On February 22, 2018, Prof. Victoria Barrett published an op-ed with the Washington Post entitled, “Why I will never carry a gun in my classroom”.

Prof. Michael Begnal presented a paper at The Louisville Conference on Literature and Culture since 1900 on the contemporary Irish poet Maurice Scully, titled “Immanence and Ecopoetics in the Poetry of Maurice Scully.”

Retired Prof. Bob Habich contributed an invited post about Ralph Waldo Emerson to OUPblog, conducted by Oxford University Press: “Emerson’s Canonization and the Perils of Sainthood“appeared on May 25, Emerson’s birthday. In October he led a discussion of Henry David Thoreau for the Association of Lifelong Learners.  And in January, Broadview Press published Bob’s edition of the Selected Writings of Ralph Waldo Emerson.

Prof. Lynne Stallings was awarded a VBC Fellowship for Fall, 2018, for a project titled Promoting Assessment Literacy. This project was inspired by one of the recommendations by the 2016 Indiana ISTEP panel, and the subsequent legislation (House Education Act 1003) that was passed in 2017, calling for state funds to create assessment literacy programs that promote “a better understanding of the meaning behind assessment results.” Students from a wide range of disciplines will be recruited  to determine the message and language that would most effectively  ensure that Hoosiers fully understand assessment practices and their implications for Indiana students, schools, and communities.

Prof. Stallings also recently received the Mayor James P. Carey Community Service Award in recognition of distinction in community leadership. The award was presented by the Dr.

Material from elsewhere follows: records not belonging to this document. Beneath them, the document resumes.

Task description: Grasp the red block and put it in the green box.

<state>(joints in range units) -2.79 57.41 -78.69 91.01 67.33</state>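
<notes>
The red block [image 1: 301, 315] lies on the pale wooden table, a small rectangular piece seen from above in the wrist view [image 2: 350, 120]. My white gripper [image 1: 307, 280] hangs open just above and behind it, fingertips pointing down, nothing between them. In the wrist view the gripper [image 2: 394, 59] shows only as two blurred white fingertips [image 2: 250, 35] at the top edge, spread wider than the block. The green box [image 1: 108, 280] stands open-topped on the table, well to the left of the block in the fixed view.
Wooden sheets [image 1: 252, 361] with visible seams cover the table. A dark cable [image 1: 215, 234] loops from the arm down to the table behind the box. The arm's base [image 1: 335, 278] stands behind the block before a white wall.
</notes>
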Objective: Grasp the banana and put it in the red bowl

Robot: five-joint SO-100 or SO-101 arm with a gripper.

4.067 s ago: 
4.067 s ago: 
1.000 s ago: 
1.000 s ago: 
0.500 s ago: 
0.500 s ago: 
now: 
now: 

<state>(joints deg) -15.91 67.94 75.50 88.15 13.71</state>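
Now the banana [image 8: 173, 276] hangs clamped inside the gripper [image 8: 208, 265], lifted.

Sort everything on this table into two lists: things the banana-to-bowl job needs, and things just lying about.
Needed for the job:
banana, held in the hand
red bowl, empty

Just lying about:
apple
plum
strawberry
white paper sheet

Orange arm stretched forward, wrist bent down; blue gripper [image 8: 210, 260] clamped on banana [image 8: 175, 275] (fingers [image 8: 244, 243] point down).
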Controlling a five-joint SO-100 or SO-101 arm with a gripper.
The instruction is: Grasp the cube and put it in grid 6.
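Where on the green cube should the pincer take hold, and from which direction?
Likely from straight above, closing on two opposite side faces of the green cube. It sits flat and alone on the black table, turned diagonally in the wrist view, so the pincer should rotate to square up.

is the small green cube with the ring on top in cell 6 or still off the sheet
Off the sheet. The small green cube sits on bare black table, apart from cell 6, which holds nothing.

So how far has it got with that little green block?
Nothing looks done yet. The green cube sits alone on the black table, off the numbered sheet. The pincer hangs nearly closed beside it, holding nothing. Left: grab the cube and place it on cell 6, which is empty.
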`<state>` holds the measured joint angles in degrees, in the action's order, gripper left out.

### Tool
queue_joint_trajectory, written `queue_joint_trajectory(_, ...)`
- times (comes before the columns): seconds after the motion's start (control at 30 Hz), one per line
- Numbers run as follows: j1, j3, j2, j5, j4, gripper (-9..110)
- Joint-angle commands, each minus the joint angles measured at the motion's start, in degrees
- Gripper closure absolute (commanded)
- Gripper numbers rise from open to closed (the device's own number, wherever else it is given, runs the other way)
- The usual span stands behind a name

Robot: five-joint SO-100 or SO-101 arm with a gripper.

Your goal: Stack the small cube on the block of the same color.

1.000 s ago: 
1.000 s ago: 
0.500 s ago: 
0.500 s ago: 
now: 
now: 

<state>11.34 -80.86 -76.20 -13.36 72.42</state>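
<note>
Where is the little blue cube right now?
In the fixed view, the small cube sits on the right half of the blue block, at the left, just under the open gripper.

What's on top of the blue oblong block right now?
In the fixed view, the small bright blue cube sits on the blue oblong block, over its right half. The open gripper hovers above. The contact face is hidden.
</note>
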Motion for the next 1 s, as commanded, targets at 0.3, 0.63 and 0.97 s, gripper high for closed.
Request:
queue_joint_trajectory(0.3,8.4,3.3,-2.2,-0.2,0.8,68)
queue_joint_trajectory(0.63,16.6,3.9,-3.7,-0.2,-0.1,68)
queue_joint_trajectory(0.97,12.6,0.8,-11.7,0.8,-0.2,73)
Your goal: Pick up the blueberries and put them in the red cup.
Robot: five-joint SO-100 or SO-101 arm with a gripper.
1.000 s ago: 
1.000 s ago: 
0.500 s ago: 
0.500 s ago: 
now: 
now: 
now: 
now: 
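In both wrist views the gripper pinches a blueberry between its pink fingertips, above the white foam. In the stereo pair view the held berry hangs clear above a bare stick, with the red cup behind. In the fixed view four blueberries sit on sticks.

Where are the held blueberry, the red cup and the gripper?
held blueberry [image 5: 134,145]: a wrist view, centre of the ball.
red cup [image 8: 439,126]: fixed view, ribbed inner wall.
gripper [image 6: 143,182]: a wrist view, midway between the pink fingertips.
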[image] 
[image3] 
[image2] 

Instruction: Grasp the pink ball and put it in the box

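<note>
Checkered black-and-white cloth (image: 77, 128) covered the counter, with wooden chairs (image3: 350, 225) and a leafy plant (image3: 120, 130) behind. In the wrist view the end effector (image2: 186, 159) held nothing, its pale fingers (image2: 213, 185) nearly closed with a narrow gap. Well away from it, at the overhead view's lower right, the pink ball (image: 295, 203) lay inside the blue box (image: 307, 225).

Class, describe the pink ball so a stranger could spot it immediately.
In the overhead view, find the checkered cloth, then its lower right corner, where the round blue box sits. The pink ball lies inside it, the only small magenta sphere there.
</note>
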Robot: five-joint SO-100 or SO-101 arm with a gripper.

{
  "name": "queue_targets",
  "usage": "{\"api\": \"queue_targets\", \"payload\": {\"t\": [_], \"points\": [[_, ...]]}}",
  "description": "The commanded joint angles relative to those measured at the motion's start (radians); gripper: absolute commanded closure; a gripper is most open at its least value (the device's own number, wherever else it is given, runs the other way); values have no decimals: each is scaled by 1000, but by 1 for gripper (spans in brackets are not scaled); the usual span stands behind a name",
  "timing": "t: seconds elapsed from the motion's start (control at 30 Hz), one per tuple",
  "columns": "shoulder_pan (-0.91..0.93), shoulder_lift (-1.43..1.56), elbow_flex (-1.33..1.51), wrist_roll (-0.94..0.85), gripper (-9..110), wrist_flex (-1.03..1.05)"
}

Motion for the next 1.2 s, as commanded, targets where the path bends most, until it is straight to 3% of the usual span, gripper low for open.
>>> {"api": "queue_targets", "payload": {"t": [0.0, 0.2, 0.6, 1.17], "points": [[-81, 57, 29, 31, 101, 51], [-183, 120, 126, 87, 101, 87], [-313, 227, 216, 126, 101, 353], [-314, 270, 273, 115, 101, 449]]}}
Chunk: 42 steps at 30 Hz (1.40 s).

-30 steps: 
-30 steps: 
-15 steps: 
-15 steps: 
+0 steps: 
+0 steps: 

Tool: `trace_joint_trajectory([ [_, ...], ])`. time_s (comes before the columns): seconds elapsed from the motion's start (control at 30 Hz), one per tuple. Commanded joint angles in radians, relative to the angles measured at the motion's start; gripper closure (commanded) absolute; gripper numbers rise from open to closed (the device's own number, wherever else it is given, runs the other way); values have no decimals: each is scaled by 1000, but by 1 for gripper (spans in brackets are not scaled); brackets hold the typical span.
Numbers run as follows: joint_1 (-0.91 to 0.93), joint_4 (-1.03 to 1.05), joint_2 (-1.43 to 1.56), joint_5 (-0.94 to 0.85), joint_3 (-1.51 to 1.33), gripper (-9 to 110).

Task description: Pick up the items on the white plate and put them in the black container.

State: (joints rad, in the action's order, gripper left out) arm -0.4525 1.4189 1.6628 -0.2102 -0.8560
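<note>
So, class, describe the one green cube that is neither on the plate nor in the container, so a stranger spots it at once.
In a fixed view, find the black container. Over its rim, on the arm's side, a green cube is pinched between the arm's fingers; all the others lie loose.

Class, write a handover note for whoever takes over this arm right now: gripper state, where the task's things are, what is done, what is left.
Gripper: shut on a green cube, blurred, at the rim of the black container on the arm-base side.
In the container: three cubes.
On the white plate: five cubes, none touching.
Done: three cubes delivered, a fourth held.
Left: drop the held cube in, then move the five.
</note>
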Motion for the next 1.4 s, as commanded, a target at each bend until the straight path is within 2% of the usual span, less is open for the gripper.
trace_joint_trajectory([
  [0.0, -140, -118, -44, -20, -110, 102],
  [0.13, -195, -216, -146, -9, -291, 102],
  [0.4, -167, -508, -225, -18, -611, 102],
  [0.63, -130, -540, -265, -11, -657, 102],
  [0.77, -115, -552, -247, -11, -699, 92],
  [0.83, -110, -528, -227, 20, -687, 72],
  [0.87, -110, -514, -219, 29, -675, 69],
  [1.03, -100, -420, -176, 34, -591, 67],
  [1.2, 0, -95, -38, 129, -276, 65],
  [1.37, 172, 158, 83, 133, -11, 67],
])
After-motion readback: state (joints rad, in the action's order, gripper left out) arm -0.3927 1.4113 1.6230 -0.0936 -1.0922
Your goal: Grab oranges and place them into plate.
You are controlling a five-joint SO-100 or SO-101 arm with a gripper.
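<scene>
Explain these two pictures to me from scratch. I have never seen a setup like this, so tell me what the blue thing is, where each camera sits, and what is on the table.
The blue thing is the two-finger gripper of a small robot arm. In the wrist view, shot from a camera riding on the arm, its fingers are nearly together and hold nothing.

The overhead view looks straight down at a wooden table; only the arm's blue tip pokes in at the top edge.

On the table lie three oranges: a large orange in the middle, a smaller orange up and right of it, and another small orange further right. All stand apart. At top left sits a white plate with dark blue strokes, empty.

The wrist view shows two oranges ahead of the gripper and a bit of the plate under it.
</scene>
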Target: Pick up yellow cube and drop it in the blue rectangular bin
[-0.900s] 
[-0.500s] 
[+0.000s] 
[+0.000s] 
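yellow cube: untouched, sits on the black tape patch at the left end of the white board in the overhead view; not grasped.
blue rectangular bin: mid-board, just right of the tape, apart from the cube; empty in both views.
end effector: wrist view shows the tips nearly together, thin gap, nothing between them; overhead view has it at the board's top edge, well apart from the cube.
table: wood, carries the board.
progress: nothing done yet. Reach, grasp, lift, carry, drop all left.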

Martin Luther King, Jr. Dream Team. Her co-honorees were her husband, Daniel Stallings, Yvonne Thompson, and Susan Fisher.

Student News

Cecelia Westbrook‘s non-fiction essay, “All Babies Are Ugly, Except for Me (Just Ask My Uncle)”, has been accepted for publication by the journal Tributaries.

Alumni News

Brandon Buechley, a 2015 Creative Writing graduate, accepted a job at DK Publishing in Indianapolis. He serves as an editorial assistant for Alpha Books.

Daniel Brount (BA English 2016) recently secured a position in publishing. He’ll be a Production/Editorial Assistant at Skyhorse Publishing in New York City.

Nikole Darnell, who graduated in 2017 with a degree in Creative Writing, had her short story “When Tomorrow Comes” published in Potluck Magazine. The story was originally written for her Honors Thesis at BSU, directed by Joyce Huff.